WHAT YOU ARE ASKED TO DO = The answer is to be all of the data below, reproduced exactly.

************

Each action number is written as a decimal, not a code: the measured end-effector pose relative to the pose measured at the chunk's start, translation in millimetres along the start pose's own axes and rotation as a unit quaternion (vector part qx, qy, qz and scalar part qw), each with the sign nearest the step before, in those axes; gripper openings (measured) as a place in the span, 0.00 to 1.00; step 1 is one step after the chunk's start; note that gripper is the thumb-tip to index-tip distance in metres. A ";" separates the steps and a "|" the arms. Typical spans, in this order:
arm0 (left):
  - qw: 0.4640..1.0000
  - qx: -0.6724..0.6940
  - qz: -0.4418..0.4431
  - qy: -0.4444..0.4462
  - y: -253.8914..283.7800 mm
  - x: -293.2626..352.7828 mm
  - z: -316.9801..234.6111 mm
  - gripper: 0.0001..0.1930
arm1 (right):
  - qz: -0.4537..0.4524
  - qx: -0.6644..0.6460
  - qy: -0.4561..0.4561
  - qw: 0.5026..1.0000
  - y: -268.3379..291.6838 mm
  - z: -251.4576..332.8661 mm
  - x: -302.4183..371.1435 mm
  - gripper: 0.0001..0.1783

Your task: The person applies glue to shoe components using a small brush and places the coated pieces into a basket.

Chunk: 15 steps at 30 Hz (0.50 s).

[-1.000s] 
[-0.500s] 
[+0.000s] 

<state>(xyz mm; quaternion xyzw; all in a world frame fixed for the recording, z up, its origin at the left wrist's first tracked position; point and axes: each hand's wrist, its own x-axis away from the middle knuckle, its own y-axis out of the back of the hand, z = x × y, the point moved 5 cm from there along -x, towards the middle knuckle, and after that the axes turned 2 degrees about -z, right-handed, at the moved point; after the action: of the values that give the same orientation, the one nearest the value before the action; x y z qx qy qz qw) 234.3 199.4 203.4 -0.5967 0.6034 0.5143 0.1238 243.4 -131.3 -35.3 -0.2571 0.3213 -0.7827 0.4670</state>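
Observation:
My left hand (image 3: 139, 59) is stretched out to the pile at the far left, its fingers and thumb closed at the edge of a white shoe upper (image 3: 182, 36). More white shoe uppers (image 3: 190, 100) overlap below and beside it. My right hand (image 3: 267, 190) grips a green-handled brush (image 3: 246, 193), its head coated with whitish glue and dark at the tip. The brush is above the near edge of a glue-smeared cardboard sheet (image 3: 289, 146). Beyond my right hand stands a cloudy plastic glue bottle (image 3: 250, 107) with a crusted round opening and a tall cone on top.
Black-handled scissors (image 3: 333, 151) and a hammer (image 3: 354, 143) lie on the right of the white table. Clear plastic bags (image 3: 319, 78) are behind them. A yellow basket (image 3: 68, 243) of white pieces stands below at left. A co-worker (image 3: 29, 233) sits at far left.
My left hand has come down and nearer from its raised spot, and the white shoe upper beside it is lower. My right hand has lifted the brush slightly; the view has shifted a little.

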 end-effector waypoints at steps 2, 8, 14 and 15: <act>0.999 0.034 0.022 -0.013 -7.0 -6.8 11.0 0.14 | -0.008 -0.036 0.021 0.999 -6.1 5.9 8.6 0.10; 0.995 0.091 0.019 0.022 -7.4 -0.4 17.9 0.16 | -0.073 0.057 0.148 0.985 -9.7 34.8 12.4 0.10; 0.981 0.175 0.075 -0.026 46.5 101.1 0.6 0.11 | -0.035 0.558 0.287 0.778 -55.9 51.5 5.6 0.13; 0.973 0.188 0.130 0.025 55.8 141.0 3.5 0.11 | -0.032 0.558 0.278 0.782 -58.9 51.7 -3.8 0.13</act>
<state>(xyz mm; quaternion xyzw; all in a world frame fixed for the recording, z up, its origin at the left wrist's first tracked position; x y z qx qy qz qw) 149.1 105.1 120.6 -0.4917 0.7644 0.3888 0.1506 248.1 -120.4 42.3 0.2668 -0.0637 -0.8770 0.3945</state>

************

SOLUTION TO THE PROBLEM =
Each action number is written as a decimal, not a code: the measured end-effector pose relative to the pose measured at the chunk's start, translation in millimetres along the start pose's own axes and rotation as a unit quaternion (vector part qx, qy, qz and scalar part qw), each with the sign nearest the step before, in those axes; gripper openings (measured) as a place in the span, 0.00 to 1.00; step 1 is one step after the chunk's start; note that gripper is the thumb-tip to index-tip distance in metres. A ";" separates the steps and a "|" the arms. Typical spans, in this order:
arm0 (left):
  - qw: 0.4640..1.0000
  - qx: -0.6724..0.6940
  - qz: -0.4418..0.4431
  - qy: -0.4444..0.4462
  - y: -253.8914..283.7800 mm
  - x: -293.2626..352.7828 mm
  - z: -316.9801..234.6111 mm
  - gripper: 0.0001..0.1930
arm1 (right):
  - qz: -0.4537..0.4524
  - qx: -0.6644..0.6460
  - qy: -0.4561..0.4561
  - qw: 0.5026..1.0000
  - y: -268.3379..291.6838 mm
  - z: -251.4576..332.8661 mm
  - x: -302.4183..371.1435 mm
  - gripper: 0.0001..0.1783

Your task: The person applies glue to shoe components using a small brush and places the coated pieces into a basket.

Chunk: 15 steps at 30 Hz (0.50 s).

[-1.000s] 
[-0.500s] 
[+0.000s] 

<state>(xyz mm; quaternion xyzw; all in a world frame fixed for the recording, z up, its origin at the left wrist's first tracked position; point and axes: each hand's wrist, its own x-axis away from the middle knuckle, its own y-axis out of the back of the hand, z = x × y, the point moved 5 cm from there along -x, towards the middle knuckle, and after that the axes turned 2 degrees about -z, right-handed, at the moved point; after the action: of the values that give the same orientation, the one nearest the value before the action; x y z qx qy qz qw) 234.3 199.4 203.4 -0.5967 0.6034 0.5143 0.1238 243.4 -131.3 -35.3 -0.2571 0.3213 -0.7827 0.4670</state>
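Observation:
My left hand (image 3: 139, 59) is stretched out to the pile at the far left, its fingers and thumb closed at the edge of a white shoe upper (image 3: 182, 36). More white shoe uppers (image 3: 190, 100) overlap below and beside it. My right hand (image 3: 267, 190) grips a green-handled brush (image 3: 246, 193), its head coated with whitish glue and dark at the tip. The brush is above the near edge of a glue-smeared cardboard sheet (image 3: 289, 146). Beyond my right hand stands a cloudy plastic glue bottle (image 3: 250, 107) with a crusted round opening and a tall cone on top.
Black-handled scissors (image 3: 333, 151) and a hammer (image 3: 354, 143) lie on the right of the white table. Clear plastic bags (image 3: 319, 78) are behind them. A yellow basket (image 3: 68, 243) of white pieces stands below at left. A co-worker (image 3: 29, 233) sits at far left.
My left hand has come down and nearer from its raised spot, and the white shoe upper beside it is lower. My right hand has lifted the brush slightly; the view has shifted a little.
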
 end-effector waypoints at steps 2, 8, 14 and 15: <act>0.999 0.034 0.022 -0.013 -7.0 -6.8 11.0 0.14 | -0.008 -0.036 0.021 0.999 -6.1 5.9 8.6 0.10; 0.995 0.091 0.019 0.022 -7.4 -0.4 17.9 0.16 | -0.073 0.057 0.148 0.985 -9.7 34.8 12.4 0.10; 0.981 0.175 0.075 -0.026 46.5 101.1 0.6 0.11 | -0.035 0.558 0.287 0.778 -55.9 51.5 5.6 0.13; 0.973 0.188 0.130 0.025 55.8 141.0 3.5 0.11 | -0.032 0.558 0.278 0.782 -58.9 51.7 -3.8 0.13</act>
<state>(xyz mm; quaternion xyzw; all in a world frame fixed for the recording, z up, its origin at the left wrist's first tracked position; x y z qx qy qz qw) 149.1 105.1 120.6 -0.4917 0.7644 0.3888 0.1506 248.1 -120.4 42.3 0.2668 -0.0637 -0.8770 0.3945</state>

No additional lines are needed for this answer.